Sadly, thinks Brother Bill, in today’s celebrity environment, healing ministry “is not seen or meant primarily to bring the lost to Jesus Christ.” His aim is to help change that attitude. Brother Bill and his wife girdle the globe constantly teaching congregations how to minister to the sick through the power of the Holy Spirit. Their approach is so balanced that many evangelical non-charismatic churches have embraced their work.

“The supernatural healings that occur are not merely a blessing for the infirm, but primarily to bring the lost to repentance,” says Brother Bill. “Evangelicals and charismatics could agree this has priority in the eyes of the Lord,” he adds.

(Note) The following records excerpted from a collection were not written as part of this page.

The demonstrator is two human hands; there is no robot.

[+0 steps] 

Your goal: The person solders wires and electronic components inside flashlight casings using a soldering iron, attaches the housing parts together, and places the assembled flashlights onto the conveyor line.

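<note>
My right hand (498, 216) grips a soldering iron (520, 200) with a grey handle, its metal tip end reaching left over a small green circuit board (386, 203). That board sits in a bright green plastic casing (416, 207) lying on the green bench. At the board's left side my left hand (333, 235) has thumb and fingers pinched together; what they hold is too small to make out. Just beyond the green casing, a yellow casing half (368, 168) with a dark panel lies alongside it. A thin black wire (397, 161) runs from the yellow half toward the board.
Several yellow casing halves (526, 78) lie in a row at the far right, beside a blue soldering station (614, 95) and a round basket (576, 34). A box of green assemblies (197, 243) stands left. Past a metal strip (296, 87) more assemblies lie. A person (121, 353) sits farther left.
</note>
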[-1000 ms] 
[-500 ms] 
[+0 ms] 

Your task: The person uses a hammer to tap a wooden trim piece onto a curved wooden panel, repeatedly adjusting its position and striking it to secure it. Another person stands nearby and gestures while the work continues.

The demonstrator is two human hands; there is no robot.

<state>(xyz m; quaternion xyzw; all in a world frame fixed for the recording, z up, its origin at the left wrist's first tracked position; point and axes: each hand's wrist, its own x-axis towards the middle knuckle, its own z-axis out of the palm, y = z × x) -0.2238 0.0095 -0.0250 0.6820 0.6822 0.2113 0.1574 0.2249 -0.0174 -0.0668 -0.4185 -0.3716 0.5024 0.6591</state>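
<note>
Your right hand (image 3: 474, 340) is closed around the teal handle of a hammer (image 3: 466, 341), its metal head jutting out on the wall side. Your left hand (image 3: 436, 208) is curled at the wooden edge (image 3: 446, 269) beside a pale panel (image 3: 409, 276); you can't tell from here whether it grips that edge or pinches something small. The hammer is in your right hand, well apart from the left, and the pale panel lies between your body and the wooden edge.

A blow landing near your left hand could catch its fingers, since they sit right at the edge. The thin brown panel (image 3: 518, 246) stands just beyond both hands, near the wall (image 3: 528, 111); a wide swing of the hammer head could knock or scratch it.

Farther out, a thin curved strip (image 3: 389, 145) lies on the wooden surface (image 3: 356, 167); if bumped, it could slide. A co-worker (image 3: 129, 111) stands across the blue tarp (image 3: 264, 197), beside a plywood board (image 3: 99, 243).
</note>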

The fruit of Brother Bill’s ministry in The Elijah Challenge could present a quandary to staunch cessationists like John MacArthur. Healing, Brother Bill and his wife discovered in front-line ministry in Indonesia, is not limited to the human body. Sometimes, they found, people must be freed from demonic control, in New Testament style. So if sign gifts, miracles and healing ended with the Apostles, what is the explanation for what happens through the ministry of Brother Bill and tens of thousands of others like them? Would MacArthur term their work “strange fire”?

Cessationists stress authority of the Scripture, and Pentecostals and charismatics need to heed their example. But strangely, people who believe certain gifts ended with the Apostolic period must rely more on historical experience than the Bible itself.

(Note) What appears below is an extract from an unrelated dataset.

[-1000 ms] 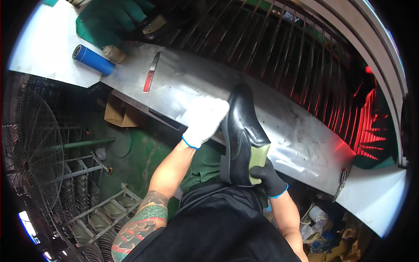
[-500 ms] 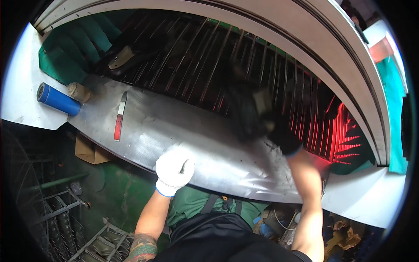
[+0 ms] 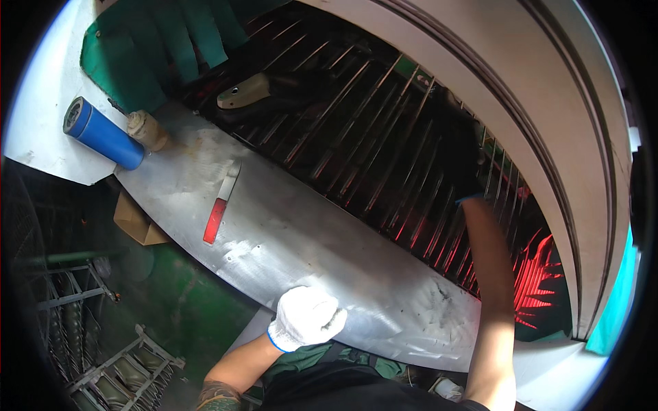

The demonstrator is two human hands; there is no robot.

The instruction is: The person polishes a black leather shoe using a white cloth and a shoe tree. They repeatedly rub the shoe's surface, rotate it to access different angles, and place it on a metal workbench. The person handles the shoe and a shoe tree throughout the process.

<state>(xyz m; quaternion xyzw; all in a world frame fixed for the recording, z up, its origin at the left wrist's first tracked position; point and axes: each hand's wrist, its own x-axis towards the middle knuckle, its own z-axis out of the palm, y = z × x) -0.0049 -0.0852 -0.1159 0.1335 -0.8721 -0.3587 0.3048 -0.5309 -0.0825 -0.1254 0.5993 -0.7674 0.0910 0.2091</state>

Cessationists argue that after the apostolic era miraculous gifts no longer appear in the church. But Eusebius, in the 4th century, spoke of miracles still occurring through the church. Even if the gifts had ceased, is this necessarily a sign of health? By the 4th century the church had lost vital truths and fallen into other doctrines many evangelicals would regard as not sound – like sacramentalism and the papacy. If the post-apostolic church’s practices are authoritative, then why don’t cessationists embrace these ideas? And how does the cessationist argument based on the authority of historic experience (tradition) differ from that of the Catholic view of authority?

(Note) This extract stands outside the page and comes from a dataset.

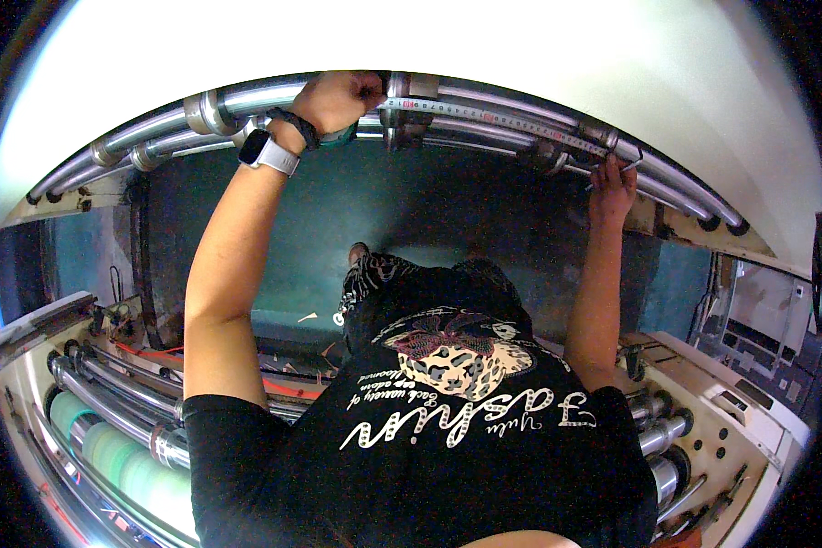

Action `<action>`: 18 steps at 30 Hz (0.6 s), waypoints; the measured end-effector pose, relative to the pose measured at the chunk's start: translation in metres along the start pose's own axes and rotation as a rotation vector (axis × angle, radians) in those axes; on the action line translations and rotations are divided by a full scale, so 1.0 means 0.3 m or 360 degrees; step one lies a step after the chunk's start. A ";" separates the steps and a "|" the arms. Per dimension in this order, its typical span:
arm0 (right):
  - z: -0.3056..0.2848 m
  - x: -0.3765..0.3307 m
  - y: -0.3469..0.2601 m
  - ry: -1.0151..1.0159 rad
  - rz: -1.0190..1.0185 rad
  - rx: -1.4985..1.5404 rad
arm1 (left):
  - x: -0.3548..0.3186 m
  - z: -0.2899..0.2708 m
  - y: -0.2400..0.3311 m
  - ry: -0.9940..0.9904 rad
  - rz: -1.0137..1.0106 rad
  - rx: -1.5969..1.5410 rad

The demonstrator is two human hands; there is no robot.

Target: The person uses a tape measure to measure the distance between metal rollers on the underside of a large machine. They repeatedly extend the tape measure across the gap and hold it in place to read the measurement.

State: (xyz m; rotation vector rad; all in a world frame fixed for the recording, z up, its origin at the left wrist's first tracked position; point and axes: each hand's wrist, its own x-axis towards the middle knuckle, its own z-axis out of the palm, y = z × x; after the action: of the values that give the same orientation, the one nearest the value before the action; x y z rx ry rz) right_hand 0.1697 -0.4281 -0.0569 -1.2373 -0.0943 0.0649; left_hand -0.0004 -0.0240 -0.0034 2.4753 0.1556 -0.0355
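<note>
A steel tape measure (484, 114) is stretched along shiny metal shafts (511, 99) at the far side, its scale facing up. My left hand (336, 100) is closed at the tape's left end, next to a metal collar (395, 119). Its wrist wears a watch (269, 152) and a dark band. Some green thing (342, 137) shows partly below that hand; its kind is hidden. My right hand (614, 190) is at the tape's right end, beside another collar (601, 137), fingers bent around a thin, pale, pen-like thing (632, 164).
A large white machine cover (429, 36) arches over the shafts. Behind me on both sides are more rollers, with a greenish cylinder (123, 457) at the lower left. Orange-red cable (146, 349) runs low on the left. Small scraps (308, 318) lie on the floor.
</note>
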 end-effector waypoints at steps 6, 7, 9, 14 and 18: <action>0.027 -0.005 -0.005 0.0149 0.0052 -0.0019 | 0.004 0.001 -0.012 0.0007 0.0041 0.0016; 0.028 -0.004 -0.003 0.0153 0.0047 0.0013 | 0.010 0.013 -0.032 0.0029 0.0060 -0.0010; 0.003 0.005 0.004 0.0124 0.0037 0.0016 | 0.009 0.010 -0.018 0.0045 0.0072 -0.0035; -0.044 0.028 0.023 0.0004 0.0010 -0.0082 | 0.003 -0.009 0.009 -0.0005 -0.0025 0.0091; -0.021 0.018 0.008 0.0051 0.0052 -0.0053 | -0.002 -0.012 0.011 0.0021 0.0018 0.0081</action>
State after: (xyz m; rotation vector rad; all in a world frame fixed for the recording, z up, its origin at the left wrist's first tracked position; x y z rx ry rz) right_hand 0.1756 -0.4326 -0.0610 -1.2728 -0.0478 0.0722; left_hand -0.0007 -0.0245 0.0016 2.5272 0.1477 -0.0186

To find balance between Form and Frenzy, Jesus’ contemporary followers must not focus on the post-apostolic church, but go all the way back to Jesus Christ and His Kingdom.

Balance is found, first, in the Person of Jesus Christ. “The Christ” means He is the anointed One of God, who has the Spirit “without measure”. (John 3:34) Yet Jesus also honors the Scripture, citing what we call the Old Testament, and acknowledging its divine inspiration. He has come to fulfill the Law and the Prophets, not replace them. To honor Christ, then, is to honor the Word of God, and not ignore it.

Second, balance is found in the ministry of Jesus. If the church is the body of Christ, it ought to do what Jesus did in His body. If He said in Matthew 28:18-20 that the apostolic-era church is to go into all the world and make disciples, and teach those new followers of Jesus to observe everything He commanded the original disciples to do, with what generation does that end? Where is the biblical countermand that invalidates that command for future generations?

Third, spiritual gifts and ministries are equipment for Kingdom advance. Jesus commanded His early followers to heal the sick “and say to them, ‘the Kingdom of God has come near to you.'” (Luke 10:9) When the gifts and empowerments become playthings for the self-indulgent they are taken out of their primary context. Jesus says the whole purpose of history is the advance of the Gospel of the Kingdom. (Matthew 24:14) Balance is application of the gifts and ministries in the context of mission.

Right now, that task is at a critical point as Western Christianity limps to the bench because of apostasy or frivolity. Thankfully, the non-Western church has run onto the field to play quarterback.

MacArthur and the cessationists must not rewrite the playbook to eliminate the passing game. But the “missional church” (to use a newly fashionable term) must not throw the ball indiscriminately, ignoring the playbook altogether.

No one knows if we are on history’s 50-yard line, or just inches from the goal. Whatever the case, the challenge calls for a team that can play the whole game, well-balanced on biblical authority and spiritual power.